Today's News

Friday, February 23, 1996

Internal fixation lowers complications rate in spine fusion

Anterior cervical spine fusion with rigid internal fixation (plates, screws) increases the incidence of fusion and lowers the complication rate, according to a study presented Friday in scientific paper 97.

Orthopaedic researchers at Boston University Medical Center reviewed the medical records of 171 anterior cervical spine fusion patients, 66 females and 105 males, and then followed-up an average of 11 years after surgery.

The procedure - performed with or without internal fixation - fuses two spinal segments together with bone graft (from the iliac crest) to relieve spinal instability or nerve root irritation resulting from osteoarthritis.

Sixty patients had no internal fixation and wore a cervical collar for three months; the 111 patients with internal fixation wore an external immobilizer for one month. Average age of patients was 36 (range: 18-72 years).

"Patients without internal fixation had a high rate of nonunion coupled by loss of position of the graft," said co-author Isadore G. Yablon, MD, professor and chairman, department of orthopaedic surgery, Boston University School of Medicine. This group had nine cases of nonunion and 12 cases that required reoperation due to graft loosening or resorption.

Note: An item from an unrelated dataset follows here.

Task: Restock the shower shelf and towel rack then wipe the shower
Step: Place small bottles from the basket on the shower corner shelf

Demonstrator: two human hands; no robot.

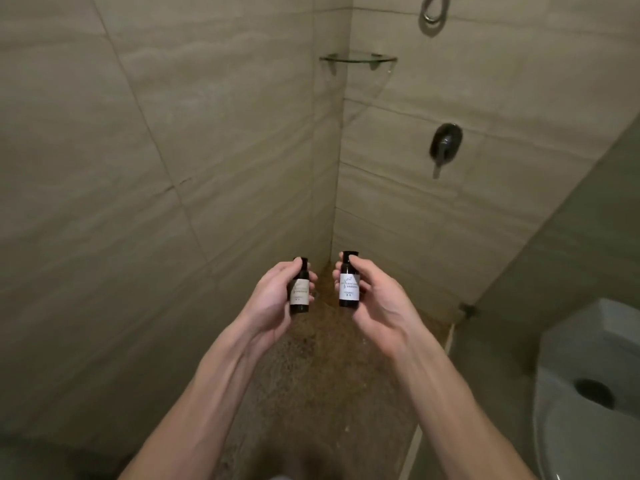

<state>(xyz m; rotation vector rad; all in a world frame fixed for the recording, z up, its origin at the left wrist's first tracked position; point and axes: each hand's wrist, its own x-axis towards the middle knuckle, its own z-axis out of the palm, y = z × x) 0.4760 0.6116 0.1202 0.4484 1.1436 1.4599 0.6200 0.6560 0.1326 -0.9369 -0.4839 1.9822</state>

In contrast, the fixation group had only two instances of nonunion and no graft failure.

"Internal fixation enabled burst fracture cases to start active rehabilitation four weeks earlier than those without internal fixation," said Dr. Yablon. "Nine of the 42 burst fracture patients with internal fixation and one of the 19 without (internal fixation) showed two or more levels of improvement."

Quadriplegic patients with internal fixation showed a higher rate of functional return than quadriplegic patients without internal fixation. "Presumably, the rigid fixation permitted a more complete resolution of cord edema and contusion," said Dr. Yablon.

Wearing a cervical orthosis less than three months was especially advantageous in the burst fracture cases, all of which were quadriplegics.

Among all patients, 61 had sustained a burst fracture; 41 had spinal stenosis caused by either an osteophyte or disc protrusion; 31 had a single level discectomy followed by an interbody fusion; and 36 had a two-level discectomy with an interbody fusion.

Co-authors of the study with Dr. Yablon are Edward Spatz, MD, professor and chairman, department of neurological surgery; Joe Ordia, MD, associate professor of neurosurgery; James Reed, MD, assistant professor of neurosurgery; Shapur Ameri, MD, clinical assistant professor of neurosurgery; Krishna Nirmel, MD, assistant professor of neurosurgery; and Sin Choo, MD, assistant clinical professor of neurosurgery; all at Boston University School of Medicine.